Oct 17 2019


Book Launch and Conversation | A Moving Border with Andrea Bagnato, Heather Davis, Marco Ferrari and Shannon Mattern

Thurs | 7PM


AMoving-Border

Please join us for the US launch of A Moving Boarder: Alpine Cartographies of Climate Change. In 2009, Italy and Switzerland signed an agreement that introduced into law the notion of a “moving border.” Since the 1990s, surveyors of both countries had noticed that the melting of Alpine glaciers—where much of the border lies—was causing the lines on the ground to drift away from their representation on official maps. Born out of practical necessity, this little-known agreement is possibly the first instance of two sovereign states recognizing the instability of their national territory in the face of global warming.

Two of the book authors, Andrea Bagnato and Marco Ferrari, will be joined in conversation by Heather Davis and Shannon Mattern. They will discuss the ambiguous nature of borders—zones of othering, markers of sovereignty, malleable cartographic inscriptions, shifting geophysical terrains—in the current condition of climate crisis and mass migration.

The event will be introduced by Isabelle Kirkham-Lewitt, Assistant Director of Columbia Books on Architecture and the City.

Please RSVP to rsvp@swissinstitute.net.

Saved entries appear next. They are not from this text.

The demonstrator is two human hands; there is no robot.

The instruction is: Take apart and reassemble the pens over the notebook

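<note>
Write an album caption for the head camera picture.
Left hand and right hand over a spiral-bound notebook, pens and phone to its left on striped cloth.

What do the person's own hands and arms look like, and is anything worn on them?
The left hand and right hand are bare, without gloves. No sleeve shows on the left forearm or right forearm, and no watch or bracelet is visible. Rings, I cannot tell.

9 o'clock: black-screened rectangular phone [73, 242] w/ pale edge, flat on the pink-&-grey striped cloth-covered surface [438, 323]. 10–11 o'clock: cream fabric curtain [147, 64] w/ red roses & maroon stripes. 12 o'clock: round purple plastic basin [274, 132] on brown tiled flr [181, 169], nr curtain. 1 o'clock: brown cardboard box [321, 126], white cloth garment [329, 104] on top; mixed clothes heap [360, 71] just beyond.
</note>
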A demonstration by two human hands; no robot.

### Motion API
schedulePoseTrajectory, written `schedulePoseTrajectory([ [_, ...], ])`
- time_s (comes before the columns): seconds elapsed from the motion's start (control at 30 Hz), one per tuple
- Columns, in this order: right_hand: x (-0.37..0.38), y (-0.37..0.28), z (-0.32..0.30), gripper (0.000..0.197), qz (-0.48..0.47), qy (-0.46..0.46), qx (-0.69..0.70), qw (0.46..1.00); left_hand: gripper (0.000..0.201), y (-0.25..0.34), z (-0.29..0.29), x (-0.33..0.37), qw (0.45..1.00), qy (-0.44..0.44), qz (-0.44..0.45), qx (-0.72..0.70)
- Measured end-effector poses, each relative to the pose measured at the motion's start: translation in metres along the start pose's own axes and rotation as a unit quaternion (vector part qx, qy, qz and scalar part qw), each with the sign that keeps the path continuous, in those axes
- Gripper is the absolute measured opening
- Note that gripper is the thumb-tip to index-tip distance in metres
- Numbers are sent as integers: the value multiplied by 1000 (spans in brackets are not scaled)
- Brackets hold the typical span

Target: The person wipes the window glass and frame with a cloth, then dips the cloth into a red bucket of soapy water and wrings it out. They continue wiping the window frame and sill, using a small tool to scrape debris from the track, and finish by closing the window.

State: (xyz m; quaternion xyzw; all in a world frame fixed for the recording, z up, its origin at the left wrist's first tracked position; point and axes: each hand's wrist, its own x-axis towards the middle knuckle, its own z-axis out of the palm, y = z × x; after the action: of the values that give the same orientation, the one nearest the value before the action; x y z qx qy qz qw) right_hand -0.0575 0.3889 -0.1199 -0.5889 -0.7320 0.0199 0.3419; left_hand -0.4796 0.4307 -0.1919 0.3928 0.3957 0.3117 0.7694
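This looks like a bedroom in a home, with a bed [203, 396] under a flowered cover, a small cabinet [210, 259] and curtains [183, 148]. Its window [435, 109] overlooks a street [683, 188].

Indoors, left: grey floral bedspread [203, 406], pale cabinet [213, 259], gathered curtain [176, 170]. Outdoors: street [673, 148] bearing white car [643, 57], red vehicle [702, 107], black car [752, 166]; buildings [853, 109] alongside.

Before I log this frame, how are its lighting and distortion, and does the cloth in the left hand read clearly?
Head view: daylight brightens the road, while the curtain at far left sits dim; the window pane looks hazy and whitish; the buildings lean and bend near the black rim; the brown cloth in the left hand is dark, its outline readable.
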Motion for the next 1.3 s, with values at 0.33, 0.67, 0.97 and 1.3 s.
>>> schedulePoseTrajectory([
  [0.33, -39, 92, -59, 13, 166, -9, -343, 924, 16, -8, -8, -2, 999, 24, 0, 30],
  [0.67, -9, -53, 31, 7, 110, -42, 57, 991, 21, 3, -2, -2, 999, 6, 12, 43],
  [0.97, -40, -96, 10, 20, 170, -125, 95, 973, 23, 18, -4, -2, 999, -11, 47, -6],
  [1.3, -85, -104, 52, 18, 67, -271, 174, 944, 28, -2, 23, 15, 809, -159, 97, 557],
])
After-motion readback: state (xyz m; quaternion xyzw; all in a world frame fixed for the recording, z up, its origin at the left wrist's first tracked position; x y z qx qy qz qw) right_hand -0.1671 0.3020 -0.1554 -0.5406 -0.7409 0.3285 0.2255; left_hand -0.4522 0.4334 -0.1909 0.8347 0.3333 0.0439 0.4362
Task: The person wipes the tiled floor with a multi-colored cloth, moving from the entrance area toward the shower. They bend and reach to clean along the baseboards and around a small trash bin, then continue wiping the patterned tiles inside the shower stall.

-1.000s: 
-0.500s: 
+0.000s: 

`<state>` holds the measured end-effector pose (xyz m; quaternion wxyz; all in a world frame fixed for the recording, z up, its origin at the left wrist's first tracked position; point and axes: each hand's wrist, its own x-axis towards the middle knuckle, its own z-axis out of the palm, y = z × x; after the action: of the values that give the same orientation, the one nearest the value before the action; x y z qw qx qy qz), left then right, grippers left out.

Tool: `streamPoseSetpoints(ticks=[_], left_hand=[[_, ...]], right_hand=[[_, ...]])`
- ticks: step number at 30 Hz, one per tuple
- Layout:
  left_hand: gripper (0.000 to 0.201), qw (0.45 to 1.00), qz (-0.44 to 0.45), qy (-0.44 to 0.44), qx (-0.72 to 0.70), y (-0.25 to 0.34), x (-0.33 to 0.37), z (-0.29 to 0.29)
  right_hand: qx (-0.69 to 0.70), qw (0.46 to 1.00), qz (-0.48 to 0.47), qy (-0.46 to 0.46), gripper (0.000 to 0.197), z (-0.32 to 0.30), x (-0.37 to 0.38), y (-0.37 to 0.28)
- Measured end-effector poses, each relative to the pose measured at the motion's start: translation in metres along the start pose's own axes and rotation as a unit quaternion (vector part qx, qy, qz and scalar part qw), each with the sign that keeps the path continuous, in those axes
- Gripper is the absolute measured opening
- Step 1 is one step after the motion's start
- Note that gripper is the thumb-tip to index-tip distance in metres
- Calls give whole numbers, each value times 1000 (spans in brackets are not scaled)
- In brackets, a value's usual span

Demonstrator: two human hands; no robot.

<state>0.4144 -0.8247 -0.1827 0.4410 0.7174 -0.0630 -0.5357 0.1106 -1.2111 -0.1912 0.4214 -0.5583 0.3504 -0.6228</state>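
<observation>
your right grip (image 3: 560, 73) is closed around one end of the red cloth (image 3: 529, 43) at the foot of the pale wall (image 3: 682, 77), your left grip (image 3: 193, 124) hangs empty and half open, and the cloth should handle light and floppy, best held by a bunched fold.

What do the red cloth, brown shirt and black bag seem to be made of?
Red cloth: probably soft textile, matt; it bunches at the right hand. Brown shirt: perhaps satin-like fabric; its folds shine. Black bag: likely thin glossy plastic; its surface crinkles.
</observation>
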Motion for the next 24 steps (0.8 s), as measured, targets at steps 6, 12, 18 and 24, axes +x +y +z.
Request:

Please note: events at Swiss Institute are limited capacity, and entry is on a first-come, first-served basis.

Andrea Bagnato is currently head of publications for the first Sharjah Architecture Triennial. He recently coedited the forthcoming book Rights of Future Generations: Conditions (Hatje Cantz). His long-term research project Terra Infecta studies the architecture and landscape of infectious disease.

Heather Davis is an assistant professor of culture and media at Eugene Lang College, The New School. Her current book project traces the ethology of plastic and its links to petrocapitalism. She is the co-editor of Art in the Anthropocene: Encounters Among Aesthetics, Politics, Environments and Epistemologies (Open Humanities Press, 2015) and editor of Desire Change: Contemporary Feminist Art in Canada (MAWA and McGill-Queen’s UP, 2017).

Marco Ferrari is an architect and co-director of Studio Folder, a design and research agency based in Milan. His research centers on the relationship between the politics of visual representation and territory. He has taught at ISIA Urbino, IUAV in Venice, and Columbia GSAPP. He currently teaches at the Royal College of Art.

Shannon Mattern is a professor of anthropology at The New School for Social Research. Her writing and teaching focus on archives, libraries, and other media spaces; media infrastructures; spatial epistemologies; and mediated sensation and exhibition. She is the author of The New Downtown Library: Designing with Communities*, Deep Mapping the Media City, and Code and Clay, Data and Dirt: Five Thousand Years of Urban Media, all published by University of Minnesota Press.